The entire book is about the stages of decline an organization goes through before it becomes unhealthy to the point of irrelevance or death. I am reading this book because I do not want the family or the church I lead to fail. I do not want to be oblivious or ignore the signs that could protect us from something that could destroy us. I love my family and I love my church and I am responsible to protect and provide for them as I lead them. It is my prayer that this book will help me.

As I was thinking about familial and organizational protection, I started thinking about my life and the individual lives of my family and the people of the congregation I serve. Each one of us has something inside of us that is at work to destroy us spiritually, mentally, and emotionally. And once that is done that destructive force will leave us no longer desiring a physical existence. This sickness is sin. It is in us and around us. It desires along with Satan to have us and destroy us.

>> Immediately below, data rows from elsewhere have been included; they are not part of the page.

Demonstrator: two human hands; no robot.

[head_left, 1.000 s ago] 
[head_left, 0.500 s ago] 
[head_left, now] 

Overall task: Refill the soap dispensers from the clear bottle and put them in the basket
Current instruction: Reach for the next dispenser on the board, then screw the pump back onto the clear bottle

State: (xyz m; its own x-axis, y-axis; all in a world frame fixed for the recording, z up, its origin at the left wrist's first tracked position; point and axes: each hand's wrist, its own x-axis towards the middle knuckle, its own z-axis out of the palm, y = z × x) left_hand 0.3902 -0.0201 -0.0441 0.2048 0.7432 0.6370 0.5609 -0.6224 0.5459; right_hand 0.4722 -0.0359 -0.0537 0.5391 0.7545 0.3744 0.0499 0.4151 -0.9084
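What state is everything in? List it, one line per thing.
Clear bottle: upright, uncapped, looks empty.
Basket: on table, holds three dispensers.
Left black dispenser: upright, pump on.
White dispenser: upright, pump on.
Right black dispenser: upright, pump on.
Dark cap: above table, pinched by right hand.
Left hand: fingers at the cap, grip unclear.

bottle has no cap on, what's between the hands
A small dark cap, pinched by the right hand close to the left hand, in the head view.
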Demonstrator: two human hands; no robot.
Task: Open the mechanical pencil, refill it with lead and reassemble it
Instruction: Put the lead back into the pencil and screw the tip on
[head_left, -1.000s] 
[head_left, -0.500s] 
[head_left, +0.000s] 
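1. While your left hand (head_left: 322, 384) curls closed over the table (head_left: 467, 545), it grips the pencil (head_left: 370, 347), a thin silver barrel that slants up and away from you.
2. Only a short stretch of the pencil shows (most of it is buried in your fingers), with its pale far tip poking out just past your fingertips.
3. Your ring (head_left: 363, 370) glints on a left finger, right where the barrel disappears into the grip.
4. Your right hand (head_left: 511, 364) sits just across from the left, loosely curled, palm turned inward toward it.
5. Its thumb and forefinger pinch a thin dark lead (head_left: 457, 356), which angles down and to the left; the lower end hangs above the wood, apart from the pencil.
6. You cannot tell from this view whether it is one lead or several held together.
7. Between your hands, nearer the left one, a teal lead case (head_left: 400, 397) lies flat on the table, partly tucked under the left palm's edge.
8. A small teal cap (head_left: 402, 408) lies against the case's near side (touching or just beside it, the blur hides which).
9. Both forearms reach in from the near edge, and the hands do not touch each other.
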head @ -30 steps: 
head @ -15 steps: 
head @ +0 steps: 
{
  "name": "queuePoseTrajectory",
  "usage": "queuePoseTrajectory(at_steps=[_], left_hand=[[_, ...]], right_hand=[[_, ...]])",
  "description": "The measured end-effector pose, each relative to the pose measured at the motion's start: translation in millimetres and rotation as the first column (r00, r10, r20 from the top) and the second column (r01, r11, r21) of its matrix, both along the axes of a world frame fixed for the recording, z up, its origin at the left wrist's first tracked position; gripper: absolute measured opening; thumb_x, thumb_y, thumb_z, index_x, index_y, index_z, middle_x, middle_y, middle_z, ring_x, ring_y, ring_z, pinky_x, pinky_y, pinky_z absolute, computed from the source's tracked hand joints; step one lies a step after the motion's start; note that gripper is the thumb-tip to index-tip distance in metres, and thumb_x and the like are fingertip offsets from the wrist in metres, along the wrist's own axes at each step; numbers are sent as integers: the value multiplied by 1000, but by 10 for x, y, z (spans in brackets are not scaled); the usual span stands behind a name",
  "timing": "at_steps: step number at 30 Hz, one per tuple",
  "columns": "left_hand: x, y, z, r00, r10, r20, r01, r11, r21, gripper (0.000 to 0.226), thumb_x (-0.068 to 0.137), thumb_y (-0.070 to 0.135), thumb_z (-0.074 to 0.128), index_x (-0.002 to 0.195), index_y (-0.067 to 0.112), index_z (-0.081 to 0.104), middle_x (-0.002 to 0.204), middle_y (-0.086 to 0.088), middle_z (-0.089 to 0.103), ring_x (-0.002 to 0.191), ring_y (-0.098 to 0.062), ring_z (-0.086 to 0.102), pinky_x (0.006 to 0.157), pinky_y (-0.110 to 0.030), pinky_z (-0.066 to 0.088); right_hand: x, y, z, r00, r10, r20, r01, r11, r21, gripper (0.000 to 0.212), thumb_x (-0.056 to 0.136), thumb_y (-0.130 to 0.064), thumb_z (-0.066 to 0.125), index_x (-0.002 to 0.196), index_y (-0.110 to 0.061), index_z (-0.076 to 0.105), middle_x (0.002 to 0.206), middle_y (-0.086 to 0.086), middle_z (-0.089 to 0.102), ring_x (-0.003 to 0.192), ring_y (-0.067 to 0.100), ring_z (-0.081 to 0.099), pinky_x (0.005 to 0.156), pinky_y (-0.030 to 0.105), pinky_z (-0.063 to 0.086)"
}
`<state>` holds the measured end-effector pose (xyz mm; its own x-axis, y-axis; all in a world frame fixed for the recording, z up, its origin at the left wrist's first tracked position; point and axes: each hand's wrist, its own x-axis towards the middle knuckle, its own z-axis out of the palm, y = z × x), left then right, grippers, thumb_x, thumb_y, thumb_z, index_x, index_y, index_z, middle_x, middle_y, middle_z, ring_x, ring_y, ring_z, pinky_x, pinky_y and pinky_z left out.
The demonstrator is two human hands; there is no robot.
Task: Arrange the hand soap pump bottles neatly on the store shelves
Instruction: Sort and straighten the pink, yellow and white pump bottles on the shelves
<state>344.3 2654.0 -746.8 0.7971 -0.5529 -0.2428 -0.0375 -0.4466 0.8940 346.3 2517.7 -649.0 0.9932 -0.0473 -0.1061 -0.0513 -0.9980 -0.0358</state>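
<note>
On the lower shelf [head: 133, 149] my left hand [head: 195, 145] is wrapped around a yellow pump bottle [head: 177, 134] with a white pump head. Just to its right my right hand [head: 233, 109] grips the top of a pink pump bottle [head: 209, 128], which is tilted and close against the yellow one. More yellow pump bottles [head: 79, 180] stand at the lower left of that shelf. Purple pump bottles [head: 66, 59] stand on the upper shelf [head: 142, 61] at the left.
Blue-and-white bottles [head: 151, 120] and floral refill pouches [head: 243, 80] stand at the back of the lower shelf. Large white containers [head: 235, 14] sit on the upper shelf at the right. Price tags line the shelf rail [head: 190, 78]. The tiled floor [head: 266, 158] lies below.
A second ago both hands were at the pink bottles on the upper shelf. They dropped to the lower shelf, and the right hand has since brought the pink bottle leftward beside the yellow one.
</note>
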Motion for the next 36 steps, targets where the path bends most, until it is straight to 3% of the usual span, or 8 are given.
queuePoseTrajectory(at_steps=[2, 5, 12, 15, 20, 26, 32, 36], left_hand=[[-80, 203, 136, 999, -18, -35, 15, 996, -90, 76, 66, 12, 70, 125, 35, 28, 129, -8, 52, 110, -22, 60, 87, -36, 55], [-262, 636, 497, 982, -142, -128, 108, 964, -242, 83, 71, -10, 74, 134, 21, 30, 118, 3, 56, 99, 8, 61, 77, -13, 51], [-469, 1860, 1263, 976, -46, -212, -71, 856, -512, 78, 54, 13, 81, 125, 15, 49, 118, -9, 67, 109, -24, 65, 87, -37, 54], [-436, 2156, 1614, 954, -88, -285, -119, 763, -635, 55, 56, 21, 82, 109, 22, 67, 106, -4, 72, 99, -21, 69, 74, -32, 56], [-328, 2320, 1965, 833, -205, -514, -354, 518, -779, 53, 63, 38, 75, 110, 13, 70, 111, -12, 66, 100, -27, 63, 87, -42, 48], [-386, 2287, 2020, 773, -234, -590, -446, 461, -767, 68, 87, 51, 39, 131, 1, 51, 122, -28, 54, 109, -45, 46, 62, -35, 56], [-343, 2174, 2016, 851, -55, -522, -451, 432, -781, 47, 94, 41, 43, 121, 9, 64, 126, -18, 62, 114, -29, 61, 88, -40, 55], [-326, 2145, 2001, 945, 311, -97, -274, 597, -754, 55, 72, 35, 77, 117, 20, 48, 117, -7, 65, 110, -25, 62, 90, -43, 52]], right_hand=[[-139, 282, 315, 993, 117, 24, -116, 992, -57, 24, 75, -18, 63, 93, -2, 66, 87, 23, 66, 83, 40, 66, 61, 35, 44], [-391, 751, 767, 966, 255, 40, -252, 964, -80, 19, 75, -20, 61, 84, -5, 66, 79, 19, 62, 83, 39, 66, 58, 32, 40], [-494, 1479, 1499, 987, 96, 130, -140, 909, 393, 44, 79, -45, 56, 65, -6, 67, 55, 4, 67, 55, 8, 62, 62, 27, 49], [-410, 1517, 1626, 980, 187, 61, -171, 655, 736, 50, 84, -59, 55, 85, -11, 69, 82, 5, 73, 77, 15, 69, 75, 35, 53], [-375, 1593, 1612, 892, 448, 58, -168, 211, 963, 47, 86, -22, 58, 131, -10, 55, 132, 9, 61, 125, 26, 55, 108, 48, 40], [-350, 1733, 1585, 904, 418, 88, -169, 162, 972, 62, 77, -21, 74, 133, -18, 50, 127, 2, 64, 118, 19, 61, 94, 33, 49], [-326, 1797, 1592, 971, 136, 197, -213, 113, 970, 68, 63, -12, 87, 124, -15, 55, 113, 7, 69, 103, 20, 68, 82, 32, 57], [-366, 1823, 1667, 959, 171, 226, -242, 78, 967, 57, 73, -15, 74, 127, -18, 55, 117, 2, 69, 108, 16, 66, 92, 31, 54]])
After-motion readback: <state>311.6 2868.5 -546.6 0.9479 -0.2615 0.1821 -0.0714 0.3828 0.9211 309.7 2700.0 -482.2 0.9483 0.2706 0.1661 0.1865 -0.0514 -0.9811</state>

We must be vigilant in seeking out the sin in us and be ruthless in destroying it. The puritan pastor John Owen said, “Be killing sin or it will be killing you.” This is easier said than done, but it must be done. Sin in the early stages of our life is harder to detect, but easier to kill. Sin in the later stages is easier to detect, but harder to kill. We must constantly be on the look out for sin and kill it in the early stages by confessing it and repenting of it to Jesus.

What can we do to identify sin in its early stages? Just as a woman needs to get a regular mammogram, so we must regularly look into our lives for the sin that so easily entangles and hinders us from becoming healthy human beings.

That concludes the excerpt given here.